TO DO: Write the listing below out again exactly, though only as far as the line with "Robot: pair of", which is included.
** SUPPLIED DATA follows **
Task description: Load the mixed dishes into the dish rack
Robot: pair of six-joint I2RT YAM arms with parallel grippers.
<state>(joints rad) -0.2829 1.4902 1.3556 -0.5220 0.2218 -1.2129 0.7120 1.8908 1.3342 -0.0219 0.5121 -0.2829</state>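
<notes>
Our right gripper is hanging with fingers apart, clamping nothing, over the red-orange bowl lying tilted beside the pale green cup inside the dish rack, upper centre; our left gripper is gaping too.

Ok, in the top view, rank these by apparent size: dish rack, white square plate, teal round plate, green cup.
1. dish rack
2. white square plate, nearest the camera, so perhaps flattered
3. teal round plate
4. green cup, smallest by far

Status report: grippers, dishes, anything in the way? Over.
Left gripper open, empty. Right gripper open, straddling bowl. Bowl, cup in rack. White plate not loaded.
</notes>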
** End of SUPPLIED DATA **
WORKED SOLUTION:
Task description: Load the mixed dishes into the dish rack
Robot: pair of six-joint I2RT YAM arms with parallel grippers.

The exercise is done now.